_TASK BRIEF_.
Look below for the line holding "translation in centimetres" and the line holding "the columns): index". Repeat those two and everything between, exactly.
(STORED DATA begins)
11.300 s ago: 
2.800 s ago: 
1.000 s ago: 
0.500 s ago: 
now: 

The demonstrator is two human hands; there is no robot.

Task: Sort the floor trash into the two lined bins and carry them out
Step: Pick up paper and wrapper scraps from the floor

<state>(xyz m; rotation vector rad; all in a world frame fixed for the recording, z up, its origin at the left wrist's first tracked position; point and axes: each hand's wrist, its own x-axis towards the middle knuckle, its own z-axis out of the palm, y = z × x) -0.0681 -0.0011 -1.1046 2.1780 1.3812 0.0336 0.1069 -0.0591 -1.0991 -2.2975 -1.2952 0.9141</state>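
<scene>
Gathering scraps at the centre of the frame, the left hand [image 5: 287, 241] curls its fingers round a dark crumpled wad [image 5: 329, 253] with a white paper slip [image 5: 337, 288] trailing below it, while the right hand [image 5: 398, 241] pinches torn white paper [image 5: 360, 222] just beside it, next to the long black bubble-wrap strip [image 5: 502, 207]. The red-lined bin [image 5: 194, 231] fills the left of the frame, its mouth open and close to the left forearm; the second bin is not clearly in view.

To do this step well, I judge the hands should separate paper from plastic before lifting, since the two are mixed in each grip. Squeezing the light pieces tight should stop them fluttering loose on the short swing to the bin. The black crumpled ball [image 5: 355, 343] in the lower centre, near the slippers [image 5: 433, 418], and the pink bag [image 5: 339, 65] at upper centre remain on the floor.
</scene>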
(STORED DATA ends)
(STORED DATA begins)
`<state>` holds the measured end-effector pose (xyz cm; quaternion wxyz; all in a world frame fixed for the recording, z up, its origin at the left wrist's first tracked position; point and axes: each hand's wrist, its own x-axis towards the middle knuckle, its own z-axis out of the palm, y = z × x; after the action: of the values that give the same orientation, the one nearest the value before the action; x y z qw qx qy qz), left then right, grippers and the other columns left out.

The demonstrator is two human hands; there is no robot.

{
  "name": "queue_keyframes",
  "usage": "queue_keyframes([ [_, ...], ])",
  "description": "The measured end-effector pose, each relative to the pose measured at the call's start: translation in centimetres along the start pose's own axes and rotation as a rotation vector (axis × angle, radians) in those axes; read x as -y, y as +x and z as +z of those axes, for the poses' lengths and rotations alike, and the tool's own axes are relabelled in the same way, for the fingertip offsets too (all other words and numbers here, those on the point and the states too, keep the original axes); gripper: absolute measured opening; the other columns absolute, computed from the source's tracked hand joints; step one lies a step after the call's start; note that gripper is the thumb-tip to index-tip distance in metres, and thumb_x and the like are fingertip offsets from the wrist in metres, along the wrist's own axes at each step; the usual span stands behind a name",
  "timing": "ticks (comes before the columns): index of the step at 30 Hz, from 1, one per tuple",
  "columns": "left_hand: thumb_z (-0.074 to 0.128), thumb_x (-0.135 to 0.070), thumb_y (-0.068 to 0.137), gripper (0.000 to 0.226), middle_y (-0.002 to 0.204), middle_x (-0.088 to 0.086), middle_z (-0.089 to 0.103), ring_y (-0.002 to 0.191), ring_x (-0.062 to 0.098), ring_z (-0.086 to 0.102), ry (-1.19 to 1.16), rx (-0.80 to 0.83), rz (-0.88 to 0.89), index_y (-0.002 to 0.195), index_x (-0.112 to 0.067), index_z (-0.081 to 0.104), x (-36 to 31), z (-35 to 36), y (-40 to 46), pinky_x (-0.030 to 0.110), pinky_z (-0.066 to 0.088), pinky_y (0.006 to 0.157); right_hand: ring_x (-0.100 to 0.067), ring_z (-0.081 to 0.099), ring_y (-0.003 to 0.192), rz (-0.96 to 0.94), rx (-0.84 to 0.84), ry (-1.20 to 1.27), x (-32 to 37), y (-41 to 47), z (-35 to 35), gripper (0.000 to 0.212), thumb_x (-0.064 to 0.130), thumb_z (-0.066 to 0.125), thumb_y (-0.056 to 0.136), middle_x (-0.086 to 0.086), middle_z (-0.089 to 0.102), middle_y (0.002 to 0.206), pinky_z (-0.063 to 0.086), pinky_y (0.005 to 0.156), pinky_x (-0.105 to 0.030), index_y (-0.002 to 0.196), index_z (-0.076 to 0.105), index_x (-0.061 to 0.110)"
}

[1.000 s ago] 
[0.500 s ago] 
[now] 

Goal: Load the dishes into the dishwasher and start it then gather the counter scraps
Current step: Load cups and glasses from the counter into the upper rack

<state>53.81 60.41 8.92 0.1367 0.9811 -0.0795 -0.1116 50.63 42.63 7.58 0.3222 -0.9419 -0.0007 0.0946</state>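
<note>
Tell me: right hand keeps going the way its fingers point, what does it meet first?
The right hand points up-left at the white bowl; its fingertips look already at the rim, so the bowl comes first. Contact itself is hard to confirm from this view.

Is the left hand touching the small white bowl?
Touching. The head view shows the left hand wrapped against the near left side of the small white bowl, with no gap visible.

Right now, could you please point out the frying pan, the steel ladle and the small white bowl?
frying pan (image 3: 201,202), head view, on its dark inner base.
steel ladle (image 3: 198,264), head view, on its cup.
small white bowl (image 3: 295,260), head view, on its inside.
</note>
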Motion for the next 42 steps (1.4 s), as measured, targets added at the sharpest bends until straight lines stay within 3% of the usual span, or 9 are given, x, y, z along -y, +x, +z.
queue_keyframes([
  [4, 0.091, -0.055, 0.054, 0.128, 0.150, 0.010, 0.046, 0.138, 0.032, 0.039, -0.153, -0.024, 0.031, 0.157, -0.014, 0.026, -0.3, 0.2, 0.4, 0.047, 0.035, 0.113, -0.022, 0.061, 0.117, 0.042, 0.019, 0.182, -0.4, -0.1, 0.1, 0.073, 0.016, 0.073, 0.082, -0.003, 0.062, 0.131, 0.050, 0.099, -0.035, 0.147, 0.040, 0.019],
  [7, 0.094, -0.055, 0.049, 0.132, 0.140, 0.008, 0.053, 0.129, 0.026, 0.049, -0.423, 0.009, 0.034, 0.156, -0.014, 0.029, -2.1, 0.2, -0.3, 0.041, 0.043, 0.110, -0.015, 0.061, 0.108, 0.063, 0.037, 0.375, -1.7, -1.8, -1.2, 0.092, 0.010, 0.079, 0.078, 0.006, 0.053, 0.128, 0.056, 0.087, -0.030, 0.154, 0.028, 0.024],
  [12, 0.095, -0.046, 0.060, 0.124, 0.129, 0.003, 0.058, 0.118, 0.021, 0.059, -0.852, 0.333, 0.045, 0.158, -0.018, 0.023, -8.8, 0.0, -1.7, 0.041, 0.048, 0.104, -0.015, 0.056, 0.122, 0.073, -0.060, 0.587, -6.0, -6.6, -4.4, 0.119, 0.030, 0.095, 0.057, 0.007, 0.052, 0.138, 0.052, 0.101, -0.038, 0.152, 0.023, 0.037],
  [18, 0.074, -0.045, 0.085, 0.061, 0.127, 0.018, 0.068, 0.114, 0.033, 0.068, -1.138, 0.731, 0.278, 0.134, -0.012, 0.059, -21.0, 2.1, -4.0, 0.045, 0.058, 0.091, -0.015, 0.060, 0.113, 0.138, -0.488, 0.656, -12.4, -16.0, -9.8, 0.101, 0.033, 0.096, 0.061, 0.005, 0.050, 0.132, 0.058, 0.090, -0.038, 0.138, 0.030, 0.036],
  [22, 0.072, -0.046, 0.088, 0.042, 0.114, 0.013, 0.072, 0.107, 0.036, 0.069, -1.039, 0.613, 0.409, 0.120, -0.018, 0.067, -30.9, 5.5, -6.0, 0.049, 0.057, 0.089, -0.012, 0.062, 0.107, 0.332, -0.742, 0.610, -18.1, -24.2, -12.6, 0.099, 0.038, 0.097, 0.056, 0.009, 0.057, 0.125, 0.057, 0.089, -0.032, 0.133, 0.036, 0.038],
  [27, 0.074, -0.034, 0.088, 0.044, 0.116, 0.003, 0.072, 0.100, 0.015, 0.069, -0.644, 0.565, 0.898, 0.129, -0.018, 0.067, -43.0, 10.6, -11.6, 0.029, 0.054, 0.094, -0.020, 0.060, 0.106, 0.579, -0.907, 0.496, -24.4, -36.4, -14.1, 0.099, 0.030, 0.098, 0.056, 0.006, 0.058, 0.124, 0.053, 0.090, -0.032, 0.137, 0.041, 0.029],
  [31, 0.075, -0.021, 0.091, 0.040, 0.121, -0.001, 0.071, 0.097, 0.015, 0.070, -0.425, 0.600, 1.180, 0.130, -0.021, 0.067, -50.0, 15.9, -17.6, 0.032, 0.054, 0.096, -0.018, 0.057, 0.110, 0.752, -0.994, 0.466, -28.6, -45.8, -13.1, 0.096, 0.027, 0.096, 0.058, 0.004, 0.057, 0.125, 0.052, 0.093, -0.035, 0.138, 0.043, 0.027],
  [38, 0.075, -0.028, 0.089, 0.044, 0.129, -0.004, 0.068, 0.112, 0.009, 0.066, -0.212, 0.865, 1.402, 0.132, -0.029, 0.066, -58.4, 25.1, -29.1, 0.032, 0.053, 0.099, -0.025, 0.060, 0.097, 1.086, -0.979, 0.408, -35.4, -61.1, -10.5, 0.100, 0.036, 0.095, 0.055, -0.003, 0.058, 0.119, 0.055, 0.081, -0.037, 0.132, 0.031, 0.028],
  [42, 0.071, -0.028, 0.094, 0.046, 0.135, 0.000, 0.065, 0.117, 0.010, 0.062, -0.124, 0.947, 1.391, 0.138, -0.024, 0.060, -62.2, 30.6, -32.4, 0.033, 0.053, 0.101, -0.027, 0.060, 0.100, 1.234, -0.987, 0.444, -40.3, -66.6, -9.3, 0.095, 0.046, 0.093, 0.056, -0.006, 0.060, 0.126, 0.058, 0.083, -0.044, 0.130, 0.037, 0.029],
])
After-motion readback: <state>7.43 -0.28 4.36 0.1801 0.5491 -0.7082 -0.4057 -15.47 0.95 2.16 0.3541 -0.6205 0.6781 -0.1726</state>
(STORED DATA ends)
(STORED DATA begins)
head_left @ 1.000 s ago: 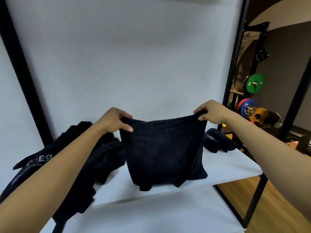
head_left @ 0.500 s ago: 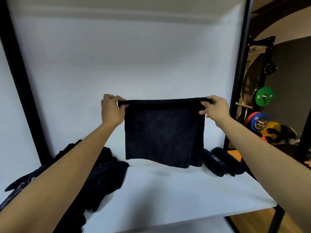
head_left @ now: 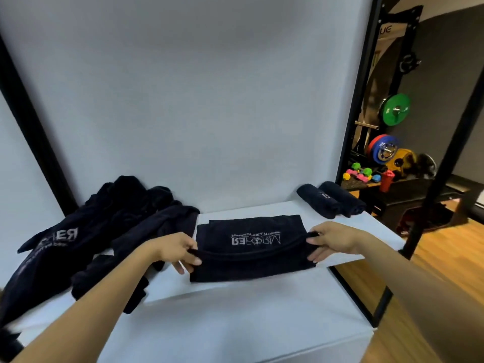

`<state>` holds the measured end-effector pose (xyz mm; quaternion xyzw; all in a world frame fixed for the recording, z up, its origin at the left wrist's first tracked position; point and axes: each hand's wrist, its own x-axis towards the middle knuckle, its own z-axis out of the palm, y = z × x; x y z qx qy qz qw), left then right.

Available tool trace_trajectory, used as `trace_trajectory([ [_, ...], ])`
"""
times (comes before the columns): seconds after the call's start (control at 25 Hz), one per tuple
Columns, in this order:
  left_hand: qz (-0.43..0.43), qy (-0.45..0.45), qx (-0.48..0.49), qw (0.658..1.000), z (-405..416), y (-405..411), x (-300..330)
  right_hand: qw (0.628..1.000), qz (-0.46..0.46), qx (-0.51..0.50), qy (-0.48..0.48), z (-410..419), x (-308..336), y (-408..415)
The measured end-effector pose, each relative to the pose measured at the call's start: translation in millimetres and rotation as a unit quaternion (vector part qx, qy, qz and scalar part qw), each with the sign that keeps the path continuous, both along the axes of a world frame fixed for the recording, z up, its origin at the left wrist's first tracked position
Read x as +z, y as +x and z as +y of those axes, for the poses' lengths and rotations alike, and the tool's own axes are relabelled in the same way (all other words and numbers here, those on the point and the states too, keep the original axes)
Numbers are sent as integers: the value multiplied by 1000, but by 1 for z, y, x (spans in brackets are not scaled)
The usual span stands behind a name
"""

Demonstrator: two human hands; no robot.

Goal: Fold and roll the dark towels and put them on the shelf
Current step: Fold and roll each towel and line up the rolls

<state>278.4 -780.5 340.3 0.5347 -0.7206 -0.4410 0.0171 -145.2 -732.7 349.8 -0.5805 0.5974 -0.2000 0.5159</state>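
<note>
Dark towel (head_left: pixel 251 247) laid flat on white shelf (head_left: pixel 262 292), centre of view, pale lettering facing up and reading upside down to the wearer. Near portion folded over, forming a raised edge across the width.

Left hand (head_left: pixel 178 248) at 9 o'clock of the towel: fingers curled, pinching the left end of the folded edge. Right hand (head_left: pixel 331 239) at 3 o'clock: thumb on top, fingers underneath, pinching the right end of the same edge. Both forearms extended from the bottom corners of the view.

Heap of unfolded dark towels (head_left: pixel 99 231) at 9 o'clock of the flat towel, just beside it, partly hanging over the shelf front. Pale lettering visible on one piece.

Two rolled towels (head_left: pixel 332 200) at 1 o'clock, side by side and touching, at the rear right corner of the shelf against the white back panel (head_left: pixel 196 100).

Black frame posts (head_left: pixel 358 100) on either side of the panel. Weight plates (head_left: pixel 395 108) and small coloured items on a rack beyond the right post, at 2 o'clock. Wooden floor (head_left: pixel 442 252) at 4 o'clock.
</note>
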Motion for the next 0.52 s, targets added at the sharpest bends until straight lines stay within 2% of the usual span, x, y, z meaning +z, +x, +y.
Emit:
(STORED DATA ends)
_RESULT FOR THIS TASK_.
  "description": "The measured end-effector pose, each relative to the pose measured at the call's start: translation in centimetres along the start pose's own axes and rotation as a rotation vector (axis × angle, radians) in those axes; read x as -y, y as +x and z as +z of those axes, for the poses' lengths and rotations alike, and the tool's own axes are relabelled in the same way, for the fingertip offsets too (all other words and numbers here, those on the point and the states too, keep the original axes); gripper: absolute measured opening; the other columns absolute, computed from the source's tracked hand joints; step one lies a step after the call's start; note that gripper is the thumb-tip to index-tip distance in metres, and thumb_x and the like are fingertip offsets from the wrist in metres, along the wrist's own axes at each step; the usual span stands behind a name",
  "timing": "ticks (comes before the columns): index of the step at 30 Hz, from 1, one per tuple",

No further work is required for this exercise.